Exercise requirements> Reproduce the lines below exactly. Skip images.
#### Given information
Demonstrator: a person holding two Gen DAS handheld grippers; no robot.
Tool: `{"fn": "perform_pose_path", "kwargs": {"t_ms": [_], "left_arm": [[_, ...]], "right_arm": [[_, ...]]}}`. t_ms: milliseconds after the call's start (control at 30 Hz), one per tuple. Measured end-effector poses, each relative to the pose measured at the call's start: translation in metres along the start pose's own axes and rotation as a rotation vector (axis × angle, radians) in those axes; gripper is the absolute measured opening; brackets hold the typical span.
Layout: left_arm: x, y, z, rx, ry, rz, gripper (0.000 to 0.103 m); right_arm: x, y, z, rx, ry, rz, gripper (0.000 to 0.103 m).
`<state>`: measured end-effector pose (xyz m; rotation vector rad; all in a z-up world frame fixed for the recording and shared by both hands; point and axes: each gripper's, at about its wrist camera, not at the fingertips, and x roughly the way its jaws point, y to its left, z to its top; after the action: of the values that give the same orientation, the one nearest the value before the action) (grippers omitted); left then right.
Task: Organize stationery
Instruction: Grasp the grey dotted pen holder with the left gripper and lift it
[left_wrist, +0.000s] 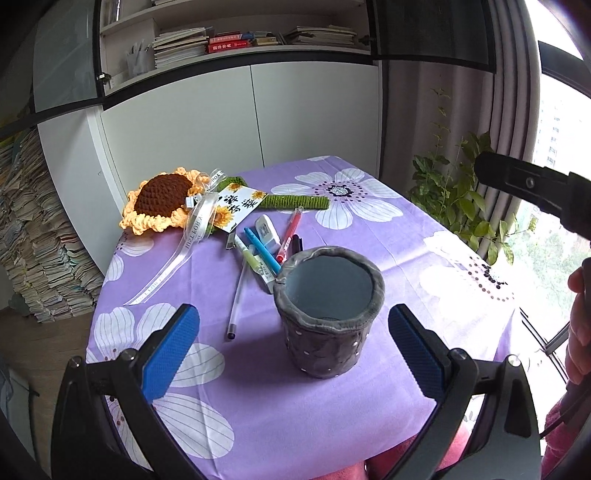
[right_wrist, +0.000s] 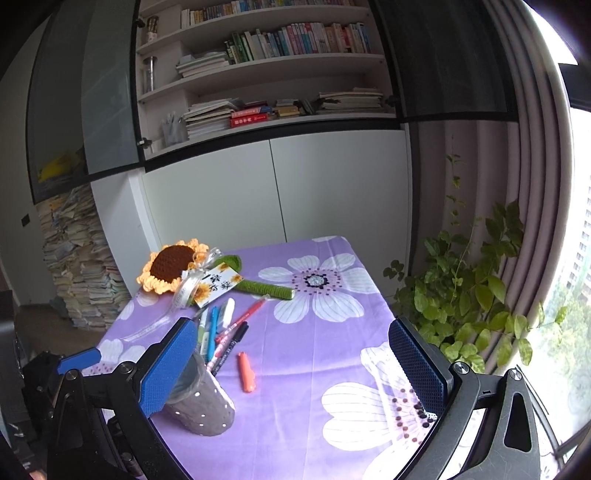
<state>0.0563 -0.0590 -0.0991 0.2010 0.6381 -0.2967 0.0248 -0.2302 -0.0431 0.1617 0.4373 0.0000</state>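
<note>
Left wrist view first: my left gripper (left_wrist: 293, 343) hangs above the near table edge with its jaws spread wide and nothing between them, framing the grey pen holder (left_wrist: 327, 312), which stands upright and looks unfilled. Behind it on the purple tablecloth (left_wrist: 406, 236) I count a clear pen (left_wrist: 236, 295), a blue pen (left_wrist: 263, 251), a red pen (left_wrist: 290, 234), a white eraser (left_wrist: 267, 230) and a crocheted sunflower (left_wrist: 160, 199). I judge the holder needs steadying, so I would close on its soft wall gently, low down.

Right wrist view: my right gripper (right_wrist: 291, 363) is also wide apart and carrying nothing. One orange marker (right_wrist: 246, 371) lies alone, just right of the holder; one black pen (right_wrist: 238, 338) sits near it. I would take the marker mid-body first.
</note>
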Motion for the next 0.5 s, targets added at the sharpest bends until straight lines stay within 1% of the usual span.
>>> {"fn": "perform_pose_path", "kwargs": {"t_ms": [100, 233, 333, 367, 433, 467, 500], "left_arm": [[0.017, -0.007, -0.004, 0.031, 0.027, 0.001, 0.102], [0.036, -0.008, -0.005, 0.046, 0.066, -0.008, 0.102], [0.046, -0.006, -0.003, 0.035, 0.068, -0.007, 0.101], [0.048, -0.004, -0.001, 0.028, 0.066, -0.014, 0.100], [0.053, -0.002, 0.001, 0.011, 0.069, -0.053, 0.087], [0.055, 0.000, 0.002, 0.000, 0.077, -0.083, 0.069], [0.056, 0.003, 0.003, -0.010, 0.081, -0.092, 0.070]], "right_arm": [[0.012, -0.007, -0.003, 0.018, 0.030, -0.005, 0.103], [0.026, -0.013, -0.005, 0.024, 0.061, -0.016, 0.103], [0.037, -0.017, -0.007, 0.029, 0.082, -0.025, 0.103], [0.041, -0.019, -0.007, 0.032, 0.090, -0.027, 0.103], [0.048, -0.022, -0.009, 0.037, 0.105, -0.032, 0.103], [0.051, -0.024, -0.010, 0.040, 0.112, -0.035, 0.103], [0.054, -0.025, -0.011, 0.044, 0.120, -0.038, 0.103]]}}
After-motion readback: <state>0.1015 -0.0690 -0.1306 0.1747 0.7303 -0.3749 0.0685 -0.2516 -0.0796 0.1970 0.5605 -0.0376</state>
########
Solved exercise>
Demonstrator: a person holding two Gen DAS handheld grippers; no robot.
Tool: `{"fn": "perform_pose_path", "kwargs": {"t_ms": [_], "left_arm": [[_, ...]], "right_arm": [[_, ...]]}}`. t_ms: milliseconds after the call's start (control at 30 Hz), one per tuple. Measured end-effector poses, each relative to the pose measured at the call's start: translation in metres along the start pose's own axes and rotation as a rotation vector (axis × angle, radians) in those axes; gripper is the absolute measured opening; brackets hold the typical span.
Layout: left_arm: x, y, z, rx, ry, rz, gripper (0.000 to 0.103 m); right_arm: x, y, z, rx, ry, rz, gripper (0.000 to 0.103 m).
`<state>`: measured end-effector pose (xyz m; rotation vector rad; all in a z-up world frame fixed for the recording and shared by both hands; point and axes: each gripper's, at about its wrist camera, not at the fingertips, and x roughly the way its jaws point, y to its left, z to its top; after the action: of the values that give the same orientation, the one nearest the value before the action) (grippers omitted); left then right.
Task: Organize stationery
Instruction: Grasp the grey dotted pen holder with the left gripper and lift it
[left_wrist, +0.000s] 
[right_wrist, +0.000s] 
<state>0.0563 -0.0590 -0.0991 0.2010 0.6381 -0.2967 0.0248 -0.2302 -0.0431 0.1617 0.4373 0.0000</state>
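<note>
Left wrist view first: my left gripper (left_wrist: 293, 343) hangs above the near table edge with its jaws spread wide and nothing between them, framing the grey pen holder (left_wrist: 327, 312), which stands upright and looks unfilled. Behind it on the purple tablecloth (left_wrist: 406, 236) I count a clear pen (left_wrist: 236, 295), a blue pen (left_wrist: 263, 251), a red pen (left_wrist: 290, 234), a white eraser (left_wrist: 267, 230) and a crocheted sunflower (left_wrist: 160, 199). I judge the holder needs steadying, so I would close on its soft wall gently, low down.

Right wrist view: my right gripper (right_wrist: 291, 363) is also wide apart and carrying nothing. One orange marker (right_wrist: 246, 371) lies alone, just right of the holder; one black pen (right_wrist: 238, 338) sits near it. I would take the marker mid-body first.
</note>
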Motion for the next 0.5 s, targets added at the sharpest bends until straight lines stay within 1% of the usual span.
>>> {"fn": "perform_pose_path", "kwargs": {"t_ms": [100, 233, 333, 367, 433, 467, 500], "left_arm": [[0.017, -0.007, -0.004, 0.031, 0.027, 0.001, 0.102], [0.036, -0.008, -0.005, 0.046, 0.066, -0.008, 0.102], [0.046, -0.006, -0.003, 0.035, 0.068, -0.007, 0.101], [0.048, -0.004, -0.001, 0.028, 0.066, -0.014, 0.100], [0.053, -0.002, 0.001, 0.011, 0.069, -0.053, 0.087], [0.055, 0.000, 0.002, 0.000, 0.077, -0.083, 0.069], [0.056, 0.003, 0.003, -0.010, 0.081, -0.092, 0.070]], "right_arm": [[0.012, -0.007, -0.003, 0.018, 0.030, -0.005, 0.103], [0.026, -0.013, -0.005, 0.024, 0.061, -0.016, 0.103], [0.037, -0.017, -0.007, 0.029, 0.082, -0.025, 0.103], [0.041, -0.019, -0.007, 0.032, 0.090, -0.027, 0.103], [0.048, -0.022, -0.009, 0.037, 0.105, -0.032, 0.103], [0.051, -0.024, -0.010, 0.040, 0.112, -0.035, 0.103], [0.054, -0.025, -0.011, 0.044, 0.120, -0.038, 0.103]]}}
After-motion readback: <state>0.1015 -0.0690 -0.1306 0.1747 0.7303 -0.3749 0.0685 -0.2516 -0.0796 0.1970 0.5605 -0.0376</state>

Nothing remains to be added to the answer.